- Christ the King Catholic Church
- 64°10′45.6″N 51°43′53.6″W﻿ / ﻿64.179333°N 51.731556°W
- Location: Nuuk, Greenland
- Country: Denmark
- Denomination: Roman Catholic Church
- Website: http://katolsk.gl

History
- Dedicated: 11 June 1972

Administration
- Diocese: Roman Catholic Diocese of Copenhagen
- Parish: "Kristus Kongens" sogn

Clergy
- Bishop: Czeslaw Kozon

= Christ the King Church, Nuuk =

Catholic church in Greenland

Christ the King Church ("Kristus Kongens" sogn) is a Catholic parish in the city of Nuuk, Greenland. It is the only Catholic church in Greenland. The parish uses the Latin rite and is under the jurisdiction of the Roman Catholic Diocese of Copenhagen. Although Catholicism arrived in Greenland around the year 1000, when the first churches were built on the island in the thirteenth century most of the settlers had left the scene or had died.

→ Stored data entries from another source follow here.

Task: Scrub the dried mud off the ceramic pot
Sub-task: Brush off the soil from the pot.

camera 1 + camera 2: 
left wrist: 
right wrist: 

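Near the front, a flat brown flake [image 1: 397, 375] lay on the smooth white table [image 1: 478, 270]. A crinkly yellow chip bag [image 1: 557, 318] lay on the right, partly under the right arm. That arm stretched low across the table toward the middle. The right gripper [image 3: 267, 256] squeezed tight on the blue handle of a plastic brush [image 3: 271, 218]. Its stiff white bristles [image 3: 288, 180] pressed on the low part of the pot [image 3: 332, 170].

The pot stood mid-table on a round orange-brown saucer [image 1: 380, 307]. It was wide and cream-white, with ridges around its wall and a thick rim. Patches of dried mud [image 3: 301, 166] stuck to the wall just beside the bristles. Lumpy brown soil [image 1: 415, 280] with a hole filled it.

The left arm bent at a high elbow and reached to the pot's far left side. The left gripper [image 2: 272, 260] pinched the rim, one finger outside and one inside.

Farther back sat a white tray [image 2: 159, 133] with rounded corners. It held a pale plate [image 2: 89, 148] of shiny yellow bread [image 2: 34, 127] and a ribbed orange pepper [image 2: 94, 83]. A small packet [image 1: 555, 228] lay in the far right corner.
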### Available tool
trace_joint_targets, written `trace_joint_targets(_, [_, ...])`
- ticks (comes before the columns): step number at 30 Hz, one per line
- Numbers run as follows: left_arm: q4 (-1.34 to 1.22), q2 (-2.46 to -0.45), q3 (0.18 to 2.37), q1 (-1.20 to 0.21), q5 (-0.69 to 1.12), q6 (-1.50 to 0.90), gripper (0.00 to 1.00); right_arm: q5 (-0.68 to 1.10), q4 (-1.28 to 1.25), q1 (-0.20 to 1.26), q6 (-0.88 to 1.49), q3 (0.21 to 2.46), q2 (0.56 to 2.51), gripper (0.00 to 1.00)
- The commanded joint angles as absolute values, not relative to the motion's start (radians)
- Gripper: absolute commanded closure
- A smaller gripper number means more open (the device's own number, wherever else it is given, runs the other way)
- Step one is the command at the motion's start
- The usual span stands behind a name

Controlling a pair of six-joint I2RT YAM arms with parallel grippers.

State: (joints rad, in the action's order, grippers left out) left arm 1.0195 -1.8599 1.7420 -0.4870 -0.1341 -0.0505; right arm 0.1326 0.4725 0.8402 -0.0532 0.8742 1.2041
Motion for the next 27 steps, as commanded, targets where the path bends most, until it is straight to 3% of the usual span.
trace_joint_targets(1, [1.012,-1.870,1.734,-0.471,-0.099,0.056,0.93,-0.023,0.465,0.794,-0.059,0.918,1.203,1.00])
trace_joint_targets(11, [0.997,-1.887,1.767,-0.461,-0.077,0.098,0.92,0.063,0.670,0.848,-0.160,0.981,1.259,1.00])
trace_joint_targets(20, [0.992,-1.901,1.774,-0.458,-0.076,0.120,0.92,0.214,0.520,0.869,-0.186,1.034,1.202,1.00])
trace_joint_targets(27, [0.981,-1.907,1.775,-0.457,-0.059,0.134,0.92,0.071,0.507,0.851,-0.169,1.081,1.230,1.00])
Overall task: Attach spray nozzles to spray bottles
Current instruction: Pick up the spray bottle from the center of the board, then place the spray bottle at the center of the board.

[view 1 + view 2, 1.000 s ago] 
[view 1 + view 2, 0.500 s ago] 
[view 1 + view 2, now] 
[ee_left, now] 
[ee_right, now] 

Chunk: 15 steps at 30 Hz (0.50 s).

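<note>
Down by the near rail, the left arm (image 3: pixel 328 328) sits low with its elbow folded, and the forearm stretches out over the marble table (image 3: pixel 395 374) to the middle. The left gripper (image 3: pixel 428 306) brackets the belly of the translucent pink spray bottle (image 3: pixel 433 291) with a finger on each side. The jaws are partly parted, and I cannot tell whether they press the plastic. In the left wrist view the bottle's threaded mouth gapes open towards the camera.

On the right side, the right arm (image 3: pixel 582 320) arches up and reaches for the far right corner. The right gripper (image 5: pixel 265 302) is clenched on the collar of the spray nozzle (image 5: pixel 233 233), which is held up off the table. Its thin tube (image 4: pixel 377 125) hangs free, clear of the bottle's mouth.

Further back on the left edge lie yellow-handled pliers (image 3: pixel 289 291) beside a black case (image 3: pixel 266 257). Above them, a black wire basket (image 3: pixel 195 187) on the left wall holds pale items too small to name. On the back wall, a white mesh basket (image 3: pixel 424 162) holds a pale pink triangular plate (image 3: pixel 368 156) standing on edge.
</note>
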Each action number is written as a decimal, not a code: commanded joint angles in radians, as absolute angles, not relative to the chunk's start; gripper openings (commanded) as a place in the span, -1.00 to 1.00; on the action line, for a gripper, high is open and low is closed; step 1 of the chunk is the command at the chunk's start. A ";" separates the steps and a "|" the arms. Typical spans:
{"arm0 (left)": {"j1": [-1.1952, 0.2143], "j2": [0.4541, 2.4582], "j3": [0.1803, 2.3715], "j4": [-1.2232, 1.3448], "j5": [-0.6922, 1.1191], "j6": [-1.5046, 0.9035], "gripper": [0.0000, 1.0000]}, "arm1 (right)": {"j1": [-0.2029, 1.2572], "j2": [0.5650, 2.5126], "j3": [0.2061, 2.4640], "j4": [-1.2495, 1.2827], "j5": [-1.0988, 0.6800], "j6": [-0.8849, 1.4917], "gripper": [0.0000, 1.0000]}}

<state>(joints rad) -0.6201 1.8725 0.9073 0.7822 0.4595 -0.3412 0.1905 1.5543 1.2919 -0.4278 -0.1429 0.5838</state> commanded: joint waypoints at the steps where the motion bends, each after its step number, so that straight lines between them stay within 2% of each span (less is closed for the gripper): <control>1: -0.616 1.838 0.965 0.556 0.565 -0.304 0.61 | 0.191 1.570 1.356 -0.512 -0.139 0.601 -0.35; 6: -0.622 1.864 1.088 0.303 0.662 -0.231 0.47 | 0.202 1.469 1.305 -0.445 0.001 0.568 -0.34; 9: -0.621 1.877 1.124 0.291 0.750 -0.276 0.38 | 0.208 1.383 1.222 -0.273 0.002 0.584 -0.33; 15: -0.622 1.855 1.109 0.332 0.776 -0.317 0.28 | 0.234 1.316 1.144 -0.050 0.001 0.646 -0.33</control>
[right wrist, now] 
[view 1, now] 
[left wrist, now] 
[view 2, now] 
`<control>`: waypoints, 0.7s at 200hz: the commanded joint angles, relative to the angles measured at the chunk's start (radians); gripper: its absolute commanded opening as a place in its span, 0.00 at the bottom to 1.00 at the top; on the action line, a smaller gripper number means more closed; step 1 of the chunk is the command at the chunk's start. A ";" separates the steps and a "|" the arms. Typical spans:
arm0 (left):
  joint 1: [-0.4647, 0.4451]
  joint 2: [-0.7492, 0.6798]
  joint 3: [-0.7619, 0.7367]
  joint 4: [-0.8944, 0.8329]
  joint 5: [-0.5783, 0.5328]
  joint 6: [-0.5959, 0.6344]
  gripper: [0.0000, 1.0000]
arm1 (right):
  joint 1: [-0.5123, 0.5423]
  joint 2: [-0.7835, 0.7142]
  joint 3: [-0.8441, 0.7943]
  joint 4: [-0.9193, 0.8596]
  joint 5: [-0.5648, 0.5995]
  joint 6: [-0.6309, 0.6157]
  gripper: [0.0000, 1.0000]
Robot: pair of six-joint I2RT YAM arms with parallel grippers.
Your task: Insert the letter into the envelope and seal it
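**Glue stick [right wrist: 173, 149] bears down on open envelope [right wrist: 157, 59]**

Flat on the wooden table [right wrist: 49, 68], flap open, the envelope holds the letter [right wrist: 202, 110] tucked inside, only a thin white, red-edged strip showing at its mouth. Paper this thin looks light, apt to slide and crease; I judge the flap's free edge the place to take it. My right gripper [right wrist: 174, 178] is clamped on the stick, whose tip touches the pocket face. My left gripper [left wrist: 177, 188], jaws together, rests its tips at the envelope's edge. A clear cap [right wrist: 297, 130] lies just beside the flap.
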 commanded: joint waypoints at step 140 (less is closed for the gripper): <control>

After the Protestant Reformation of the sixteenth century, the activities of the Catholic Church were limited, and the Lutheran Church of Denmark became the established church. Today, most of the congregation is made up of foreigners and a small group of locals. In 1980 the Little Sisters of Jesus established a small convent.

Sunday masses are at 17:00 and are followed by a dinner.